Print the records below from the first line through the line containing "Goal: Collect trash", both included, word for word.

BEGIN

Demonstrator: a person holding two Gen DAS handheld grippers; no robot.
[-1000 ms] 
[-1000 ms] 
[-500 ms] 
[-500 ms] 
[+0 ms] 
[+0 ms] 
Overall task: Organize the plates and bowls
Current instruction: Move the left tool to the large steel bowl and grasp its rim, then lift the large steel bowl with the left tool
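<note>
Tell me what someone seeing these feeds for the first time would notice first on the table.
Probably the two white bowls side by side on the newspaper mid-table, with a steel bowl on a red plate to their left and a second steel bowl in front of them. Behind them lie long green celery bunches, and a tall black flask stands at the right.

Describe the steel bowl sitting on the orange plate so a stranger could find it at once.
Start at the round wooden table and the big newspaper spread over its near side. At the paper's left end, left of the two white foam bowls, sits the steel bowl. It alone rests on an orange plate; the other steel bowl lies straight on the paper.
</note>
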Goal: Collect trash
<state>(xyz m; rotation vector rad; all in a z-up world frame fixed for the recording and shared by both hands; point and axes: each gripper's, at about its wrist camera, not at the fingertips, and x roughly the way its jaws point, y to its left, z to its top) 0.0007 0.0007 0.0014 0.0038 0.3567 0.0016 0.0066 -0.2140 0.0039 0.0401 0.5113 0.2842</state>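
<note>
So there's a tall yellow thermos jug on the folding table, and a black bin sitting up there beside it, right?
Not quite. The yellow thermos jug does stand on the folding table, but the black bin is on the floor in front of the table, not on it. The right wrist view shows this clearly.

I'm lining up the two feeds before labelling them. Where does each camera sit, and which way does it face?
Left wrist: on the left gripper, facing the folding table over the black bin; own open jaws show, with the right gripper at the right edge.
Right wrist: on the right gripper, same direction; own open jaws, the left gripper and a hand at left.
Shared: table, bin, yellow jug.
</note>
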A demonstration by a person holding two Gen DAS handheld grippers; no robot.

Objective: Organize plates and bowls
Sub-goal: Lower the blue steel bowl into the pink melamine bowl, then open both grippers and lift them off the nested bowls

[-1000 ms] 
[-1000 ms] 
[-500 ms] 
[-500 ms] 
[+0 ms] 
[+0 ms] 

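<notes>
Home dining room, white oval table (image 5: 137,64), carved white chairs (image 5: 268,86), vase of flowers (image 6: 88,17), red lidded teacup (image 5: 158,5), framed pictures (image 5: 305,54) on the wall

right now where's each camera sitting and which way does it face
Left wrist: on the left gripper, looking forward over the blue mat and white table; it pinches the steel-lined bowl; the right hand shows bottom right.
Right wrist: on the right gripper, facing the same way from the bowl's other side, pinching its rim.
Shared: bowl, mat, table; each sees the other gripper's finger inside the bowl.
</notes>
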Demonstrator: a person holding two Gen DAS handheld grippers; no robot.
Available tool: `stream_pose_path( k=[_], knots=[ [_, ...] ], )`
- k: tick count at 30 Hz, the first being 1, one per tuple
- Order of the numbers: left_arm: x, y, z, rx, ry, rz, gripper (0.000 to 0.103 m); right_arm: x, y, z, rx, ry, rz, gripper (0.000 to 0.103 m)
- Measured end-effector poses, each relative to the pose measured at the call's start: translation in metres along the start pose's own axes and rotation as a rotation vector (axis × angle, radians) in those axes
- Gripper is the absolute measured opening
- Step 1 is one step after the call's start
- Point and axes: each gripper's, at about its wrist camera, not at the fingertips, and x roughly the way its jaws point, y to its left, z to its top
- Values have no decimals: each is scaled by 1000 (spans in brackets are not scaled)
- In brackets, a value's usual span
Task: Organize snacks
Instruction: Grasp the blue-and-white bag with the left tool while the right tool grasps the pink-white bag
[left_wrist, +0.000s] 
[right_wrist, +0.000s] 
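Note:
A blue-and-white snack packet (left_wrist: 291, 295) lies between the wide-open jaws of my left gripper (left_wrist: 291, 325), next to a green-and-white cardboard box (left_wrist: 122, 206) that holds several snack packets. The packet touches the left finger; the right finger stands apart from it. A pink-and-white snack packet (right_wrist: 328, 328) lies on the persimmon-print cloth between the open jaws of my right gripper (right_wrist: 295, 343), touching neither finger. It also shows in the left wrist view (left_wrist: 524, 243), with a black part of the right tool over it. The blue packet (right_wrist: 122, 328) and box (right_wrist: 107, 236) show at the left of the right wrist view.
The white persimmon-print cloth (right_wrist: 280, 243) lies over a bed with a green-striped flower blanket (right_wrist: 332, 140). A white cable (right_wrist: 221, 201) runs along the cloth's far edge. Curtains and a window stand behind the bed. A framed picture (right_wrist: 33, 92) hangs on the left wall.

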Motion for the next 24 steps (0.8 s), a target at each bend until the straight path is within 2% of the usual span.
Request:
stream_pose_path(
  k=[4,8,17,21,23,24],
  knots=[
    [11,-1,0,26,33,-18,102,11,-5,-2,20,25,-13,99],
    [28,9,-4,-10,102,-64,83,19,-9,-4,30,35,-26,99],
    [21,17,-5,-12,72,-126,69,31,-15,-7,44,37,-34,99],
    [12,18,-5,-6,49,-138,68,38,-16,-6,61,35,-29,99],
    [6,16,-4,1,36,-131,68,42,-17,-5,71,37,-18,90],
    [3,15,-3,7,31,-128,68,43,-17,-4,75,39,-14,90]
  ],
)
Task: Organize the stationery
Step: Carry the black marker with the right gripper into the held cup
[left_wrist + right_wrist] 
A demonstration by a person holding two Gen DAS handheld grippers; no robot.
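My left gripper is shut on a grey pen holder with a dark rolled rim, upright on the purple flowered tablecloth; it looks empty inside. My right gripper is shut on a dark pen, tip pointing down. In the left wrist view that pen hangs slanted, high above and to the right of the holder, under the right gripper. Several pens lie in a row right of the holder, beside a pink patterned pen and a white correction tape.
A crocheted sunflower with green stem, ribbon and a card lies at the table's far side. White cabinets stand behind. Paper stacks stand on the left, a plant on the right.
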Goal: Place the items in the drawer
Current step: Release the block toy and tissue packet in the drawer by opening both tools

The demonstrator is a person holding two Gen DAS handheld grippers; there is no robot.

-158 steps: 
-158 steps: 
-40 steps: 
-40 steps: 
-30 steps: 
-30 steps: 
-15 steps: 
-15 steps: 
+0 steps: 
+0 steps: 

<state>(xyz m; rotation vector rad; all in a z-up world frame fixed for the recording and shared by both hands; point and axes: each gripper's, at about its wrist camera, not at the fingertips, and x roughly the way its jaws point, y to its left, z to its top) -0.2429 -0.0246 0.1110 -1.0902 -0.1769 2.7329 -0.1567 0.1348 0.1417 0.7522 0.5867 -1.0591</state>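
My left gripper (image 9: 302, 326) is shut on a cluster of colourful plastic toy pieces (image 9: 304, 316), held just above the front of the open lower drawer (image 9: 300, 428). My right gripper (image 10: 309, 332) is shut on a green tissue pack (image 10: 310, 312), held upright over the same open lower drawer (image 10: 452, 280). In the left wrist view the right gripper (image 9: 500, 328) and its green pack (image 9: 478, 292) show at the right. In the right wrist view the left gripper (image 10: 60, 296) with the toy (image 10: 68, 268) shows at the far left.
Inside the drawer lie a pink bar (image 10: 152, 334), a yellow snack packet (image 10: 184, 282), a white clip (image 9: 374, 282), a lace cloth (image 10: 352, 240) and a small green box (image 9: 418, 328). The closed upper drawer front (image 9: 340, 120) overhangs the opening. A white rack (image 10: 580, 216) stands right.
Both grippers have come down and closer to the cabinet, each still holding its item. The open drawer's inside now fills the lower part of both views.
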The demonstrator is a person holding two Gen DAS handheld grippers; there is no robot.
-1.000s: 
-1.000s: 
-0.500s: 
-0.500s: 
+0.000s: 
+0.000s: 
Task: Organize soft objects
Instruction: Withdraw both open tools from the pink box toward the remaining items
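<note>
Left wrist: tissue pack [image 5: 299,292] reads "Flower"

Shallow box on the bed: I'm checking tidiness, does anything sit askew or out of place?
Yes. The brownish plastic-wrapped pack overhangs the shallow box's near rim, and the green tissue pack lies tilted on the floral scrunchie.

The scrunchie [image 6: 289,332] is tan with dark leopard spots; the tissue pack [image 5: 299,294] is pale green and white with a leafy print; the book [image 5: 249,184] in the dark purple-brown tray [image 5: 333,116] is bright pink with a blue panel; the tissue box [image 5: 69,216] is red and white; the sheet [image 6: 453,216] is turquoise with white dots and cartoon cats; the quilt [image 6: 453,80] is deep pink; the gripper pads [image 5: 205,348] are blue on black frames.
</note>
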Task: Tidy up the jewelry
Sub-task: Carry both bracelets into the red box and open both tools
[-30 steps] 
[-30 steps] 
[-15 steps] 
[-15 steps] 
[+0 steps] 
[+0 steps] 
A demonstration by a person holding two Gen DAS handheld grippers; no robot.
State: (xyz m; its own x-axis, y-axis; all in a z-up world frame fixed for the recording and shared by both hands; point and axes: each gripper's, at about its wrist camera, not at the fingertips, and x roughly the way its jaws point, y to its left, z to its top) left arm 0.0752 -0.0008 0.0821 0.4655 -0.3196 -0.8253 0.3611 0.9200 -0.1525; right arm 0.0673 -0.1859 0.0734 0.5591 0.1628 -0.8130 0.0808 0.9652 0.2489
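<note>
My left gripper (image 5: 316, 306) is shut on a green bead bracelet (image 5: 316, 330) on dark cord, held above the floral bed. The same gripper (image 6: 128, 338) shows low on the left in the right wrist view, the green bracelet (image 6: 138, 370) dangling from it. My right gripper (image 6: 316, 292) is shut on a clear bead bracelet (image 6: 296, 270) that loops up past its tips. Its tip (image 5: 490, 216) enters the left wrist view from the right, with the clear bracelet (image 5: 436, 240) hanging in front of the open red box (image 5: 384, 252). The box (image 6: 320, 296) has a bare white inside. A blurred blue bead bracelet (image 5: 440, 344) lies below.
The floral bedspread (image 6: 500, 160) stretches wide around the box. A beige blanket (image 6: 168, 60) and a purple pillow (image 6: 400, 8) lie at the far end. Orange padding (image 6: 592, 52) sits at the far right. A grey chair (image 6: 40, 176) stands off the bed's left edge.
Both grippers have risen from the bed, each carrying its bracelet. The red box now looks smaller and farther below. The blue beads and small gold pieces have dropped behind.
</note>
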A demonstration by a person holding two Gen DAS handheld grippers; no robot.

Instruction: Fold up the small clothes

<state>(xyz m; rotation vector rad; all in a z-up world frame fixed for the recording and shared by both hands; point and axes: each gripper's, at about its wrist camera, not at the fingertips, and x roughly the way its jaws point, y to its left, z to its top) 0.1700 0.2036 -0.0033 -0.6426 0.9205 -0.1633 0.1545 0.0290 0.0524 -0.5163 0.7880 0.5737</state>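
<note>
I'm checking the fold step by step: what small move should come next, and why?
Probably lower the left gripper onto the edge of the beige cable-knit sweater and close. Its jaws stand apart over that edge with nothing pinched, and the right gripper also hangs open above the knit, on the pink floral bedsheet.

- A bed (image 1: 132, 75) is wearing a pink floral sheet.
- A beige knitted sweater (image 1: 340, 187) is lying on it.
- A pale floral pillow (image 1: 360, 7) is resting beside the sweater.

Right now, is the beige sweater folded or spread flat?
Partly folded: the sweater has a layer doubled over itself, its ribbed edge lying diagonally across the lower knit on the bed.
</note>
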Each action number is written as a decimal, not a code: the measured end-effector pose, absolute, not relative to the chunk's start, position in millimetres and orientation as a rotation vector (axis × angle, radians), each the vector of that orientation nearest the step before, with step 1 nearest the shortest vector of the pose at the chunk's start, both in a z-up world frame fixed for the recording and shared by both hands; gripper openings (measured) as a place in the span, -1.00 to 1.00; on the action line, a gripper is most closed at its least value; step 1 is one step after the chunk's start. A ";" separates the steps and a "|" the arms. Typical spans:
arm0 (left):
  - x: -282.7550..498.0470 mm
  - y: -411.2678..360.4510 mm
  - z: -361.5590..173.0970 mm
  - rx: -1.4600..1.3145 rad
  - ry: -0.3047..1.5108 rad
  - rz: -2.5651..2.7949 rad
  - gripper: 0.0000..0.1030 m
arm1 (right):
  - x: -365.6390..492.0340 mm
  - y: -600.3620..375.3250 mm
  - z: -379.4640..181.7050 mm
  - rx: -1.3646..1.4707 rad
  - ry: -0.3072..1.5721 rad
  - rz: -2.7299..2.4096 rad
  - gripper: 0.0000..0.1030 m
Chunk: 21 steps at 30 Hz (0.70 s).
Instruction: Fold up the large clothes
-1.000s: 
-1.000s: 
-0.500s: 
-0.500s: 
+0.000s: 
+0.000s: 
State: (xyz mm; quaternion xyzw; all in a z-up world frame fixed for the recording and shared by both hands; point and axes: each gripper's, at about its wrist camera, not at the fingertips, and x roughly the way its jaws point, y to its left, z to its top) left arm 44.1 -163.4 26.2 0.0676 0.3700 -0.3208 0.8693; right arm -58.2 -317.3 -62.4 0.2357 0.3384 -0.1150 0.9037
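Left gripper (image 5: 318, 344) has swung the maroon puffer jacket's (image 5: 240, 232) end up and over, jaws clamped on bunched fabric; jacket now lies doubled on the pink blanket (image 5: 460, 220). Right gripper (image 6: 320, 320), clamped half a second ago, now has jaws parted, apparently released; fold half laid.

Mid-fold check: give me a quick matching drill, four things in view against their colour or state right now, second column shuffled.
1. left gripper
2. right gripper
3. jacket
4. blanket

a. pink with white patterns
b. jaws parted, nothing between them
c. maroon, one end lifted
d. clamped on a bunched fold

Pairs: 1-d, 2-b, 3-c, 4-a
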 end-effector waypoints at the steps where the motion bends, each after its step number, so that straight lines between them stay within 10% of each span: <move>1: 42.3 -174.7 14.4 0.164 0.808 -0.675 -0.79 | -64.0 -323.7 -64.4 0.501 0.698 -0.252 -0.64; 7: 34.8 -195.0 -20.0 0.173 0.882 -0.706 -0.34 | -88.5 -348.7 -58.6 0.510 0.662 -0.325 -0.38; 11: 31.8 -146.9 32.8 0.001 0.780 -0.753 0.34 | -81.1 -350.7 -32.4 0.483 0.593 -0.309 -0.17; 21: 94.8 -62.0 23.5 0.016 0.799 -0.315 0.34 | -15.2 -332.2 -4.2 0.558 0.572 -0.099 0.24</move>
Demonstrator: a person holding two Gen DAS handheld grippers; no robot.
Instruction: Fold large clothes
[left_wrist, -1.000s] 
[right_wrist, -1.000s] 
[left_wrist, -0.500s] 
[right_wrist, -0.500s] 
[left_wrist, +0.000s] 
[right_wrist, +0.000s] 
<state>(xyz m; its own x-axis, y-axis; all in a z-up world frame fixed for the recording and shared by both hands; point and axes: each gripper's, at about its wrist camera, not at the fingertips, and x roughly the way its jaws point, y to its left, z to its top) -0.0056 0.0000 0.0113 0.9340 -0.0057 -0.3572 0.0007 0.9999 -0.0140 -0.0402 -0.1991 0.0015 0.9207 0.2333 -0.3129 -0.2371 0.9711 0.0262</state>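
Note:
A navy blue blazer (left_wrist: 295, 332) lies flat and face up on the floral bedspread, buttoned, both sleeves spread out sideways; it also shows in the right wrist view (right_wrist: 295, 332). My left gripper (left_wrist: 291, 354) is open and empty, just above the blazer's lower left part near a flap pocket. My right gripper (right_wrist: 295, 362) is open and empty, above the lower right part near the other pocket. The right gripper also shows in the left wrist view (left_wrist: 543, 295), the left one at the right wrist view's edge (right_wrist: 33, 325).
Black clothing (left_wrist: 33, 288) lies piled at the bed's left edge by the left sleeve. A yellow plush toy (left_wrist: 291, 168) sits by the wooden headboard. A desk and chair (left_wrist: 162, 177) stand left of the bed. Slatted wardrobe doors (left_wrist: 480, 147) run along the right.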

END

:: Task response ::
Demonstrator: a person holding two Gen DAS handheld grippers; no robot.
[-1000 ms] 
[-1000 ms] 
[-500 ms] 
[-500 ms] 
[+0 ms] 
[+0 ms] 
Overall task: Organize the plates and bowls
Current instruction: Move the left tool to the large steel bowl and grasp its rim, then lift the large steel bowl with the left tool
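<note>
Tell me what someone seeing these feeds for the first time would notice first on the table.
Probably the two white bowls side by side on the newspaper mid-table, with a steel bowl on a red plate to their left and a second steel bowl in front of them. Behind them lie long green celery bunches, and a tall black flask stands at the right.

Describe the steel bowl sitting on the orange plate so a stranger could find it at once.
Start at the round wooden table and the big newspaper spread over its near side. At the paper's left end, left of the two white foam bowls, sits the steel bowl. It alone rests on an orange plate; the other steel bowl lies straight on the paper.
</note>
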Goal: Collect trash

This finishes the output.